▶ **TASK**
Your reply should consist solely of the number of lines in the data that contain "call".

---------------

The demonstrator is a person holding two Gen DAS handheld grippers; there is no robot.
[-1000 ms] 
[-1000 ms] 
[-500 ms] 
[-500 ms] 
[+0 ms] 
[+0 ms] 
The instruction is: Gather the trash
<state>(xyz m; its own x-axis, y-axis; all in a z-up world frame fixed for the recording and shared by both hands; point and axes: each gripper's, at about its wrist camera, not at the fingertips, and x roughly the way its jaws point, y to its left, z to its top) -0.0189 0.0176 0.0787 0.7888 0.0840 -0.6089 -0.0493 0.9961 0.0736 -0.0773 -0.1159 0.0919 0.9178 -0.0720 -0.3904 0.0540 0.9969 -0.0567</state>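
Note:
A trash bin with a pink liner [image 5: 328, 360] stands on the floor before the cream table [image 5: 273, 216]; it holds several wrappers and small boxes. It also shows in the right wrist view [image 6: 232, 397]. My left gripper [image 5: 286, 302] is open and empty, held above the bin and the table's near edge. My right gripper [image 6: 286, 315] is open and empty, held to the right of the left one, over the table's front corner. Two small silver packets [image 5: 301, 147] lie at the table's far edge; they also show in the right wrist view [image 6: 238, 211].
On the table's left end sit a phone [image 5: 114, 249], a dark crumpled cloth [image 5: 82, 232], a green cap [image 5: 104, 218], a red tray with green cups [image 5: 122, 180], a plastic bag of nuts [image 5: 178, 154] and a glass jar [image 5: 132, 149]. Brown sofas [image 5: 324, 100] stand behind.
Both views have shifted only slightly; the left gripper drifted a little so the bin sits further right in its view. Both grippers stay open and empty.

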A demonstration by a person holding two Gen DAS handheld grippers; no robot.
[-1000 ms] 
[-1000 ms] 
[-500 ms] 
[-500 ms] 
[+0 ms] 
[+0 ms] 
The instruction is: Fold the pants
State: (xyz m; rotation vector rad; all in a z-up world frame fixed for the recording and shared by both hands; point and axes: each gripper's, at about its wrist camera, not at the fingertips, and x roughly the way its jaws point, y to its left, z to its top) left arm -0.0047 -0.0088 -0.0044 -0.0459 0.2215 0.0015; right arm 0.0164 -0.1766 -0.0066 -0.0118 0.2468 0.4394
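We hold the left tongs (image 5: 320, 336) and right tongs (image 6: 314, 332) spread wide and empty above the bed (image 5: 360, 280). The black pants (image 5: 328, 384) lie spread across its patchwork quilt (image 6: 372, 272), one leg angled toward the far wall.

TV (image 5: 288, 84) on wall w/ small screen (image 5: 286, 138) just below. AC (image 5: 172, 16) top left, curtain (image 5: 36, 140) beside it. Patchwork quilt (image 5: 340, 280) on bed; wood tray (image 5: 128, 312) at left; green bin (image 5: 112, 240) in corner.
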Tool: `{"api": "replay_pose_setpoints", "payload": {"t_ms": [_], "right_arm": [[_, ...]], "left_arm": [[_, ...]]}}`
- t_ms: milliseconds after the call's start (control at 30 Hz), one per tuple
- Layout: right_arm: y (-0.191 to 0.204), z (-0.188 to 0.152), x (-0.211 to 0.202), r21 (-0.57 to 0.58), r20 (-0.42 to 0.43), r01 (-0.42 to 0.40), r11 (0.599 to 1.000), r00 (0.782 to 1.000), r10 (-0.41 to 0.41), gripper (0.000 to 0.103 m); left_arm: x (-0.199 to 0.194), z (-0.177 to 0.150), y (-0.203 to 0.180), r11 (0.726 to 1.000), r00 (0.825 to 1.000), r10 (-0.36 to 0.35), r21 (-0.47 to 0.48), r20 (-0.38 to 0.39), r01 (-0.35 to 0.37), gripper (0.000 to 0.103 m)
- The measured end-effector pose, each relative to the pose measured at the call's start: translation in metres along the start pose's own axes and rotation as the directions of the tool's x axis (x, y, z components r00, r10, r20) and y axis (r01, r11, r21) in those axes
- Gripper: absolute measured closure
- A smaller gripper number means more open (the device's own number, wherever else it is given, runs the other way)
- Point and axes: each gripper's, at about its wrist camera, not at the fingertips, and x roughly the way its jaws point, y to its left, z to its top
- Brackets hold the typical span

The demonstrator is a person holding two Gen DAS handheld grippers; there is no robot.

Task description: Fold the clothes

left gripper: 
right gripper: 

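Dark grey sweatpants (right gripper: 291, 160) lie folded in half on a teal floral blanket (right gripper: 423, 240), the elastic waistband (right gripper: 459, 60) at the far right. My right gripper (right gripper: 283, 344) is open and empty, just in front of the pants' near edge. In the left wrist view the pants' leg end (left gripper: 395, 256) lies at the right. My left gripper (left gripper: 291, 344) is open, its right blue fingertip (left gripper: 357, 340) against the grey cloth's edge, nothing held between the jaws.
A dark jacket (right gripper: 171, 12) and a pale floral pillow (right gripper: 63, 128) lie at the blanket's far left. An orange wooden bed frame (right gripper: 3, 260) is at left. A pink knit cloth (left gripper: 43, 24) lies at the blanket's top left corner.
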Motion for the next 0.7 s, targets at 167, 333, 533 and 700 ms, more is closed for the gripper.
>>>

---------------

▶ **EXPECTED OUTPUT**
2